— Try it —
Return, from the listing that follows, each line containing the word "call".

>>>>>

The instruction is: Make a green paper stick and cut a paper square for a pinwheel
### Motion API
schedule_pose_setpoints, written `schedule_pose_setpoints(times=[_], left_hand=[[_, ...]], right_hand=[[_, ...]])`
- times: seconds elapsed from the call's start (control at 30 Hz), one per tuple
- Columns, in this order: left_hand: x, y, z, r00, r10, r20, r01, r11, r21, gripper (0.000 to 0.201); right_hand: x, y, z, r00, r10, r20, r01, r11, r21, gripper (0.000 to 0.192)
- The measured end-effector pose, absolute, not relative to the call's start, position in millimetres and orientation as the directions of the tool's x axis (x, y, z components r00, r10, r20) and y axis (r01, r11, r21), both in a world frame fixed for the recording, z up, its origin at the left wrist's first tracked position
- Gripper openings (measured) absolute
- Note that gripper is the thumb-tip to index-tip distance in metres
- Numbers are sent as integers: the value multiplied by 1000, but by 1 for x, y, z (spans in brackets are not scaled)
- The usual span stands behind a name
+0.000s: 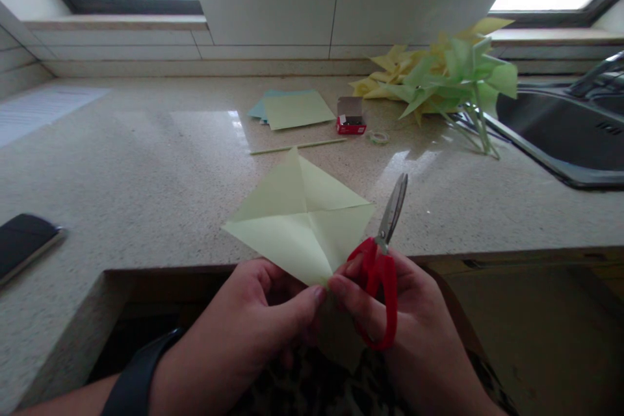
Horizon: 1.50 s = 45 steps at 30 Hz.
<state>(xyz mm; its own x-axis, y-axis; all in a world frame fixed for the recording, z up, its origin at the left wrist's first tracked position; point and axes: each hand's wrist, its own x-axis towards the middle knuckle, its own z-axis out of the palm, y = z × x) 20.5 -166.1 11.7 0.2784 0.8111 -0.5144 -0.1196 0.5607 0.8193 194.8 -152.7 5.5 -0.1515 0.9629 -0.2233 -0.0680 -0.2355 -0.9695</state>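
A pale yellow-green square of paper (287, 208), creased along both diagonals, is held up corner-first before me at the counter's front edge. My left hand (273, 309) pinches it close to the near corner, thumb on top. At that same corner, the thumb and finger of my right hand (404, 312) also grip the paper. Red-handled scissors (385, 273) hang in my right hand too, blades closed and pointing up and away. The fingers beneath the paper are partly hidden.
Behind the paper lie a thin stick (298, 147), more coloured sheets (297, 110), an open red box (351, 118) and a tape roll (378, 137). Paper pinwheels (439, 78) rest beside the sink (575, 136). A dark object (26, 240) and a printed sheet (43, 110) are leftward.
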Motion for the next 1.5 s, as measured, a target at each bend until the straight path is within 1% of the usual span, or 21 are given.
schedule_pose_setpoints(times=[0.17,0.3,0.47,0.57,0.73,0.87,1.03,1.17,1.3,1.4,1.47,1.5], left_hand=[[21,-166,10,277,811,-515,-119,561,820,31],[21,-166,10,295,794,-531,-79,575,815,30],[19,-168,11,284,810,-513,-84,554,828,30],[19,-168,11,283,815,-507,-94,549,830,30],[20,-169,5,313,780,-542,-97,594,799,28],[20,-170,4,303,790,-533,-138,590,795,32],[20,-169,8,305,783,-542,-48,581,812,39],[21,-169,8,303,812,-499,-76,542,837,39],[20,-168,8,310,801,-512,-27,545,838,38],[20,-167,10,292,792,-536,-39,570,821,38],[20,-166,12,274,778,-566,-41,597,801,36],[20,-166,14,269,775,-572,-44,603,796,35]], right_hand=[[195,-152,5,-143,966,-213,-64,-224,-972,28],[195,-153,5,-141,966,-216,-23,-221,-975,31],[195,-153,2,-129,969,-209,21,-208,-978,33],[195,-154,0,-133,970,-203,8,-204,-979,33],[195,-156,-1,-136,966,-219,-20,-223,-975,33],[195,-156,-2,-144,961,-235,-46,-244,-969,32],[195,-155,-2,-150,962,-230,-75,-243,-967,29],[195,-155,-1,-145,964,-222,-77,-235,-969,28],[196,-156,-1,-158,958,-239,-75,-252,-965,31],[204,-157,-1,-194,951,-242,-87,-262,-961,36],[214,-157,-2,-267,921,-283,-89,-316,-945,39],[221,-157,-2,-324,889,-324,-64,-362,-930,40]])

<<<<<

— Written answer —
- times: seconds elapsed from the call's start (control at 30 Hz), one per tuple
- The measured end-effector pose, absolute, not relative to the call's start, position in millimetres and orientation as the directions of the tool's x axis (x, y, z components r00, r10, r20) and y axis (r01, r11, r21), both in a world frame fixed for the recording, z up, its origin at the left wrist's first tracked position

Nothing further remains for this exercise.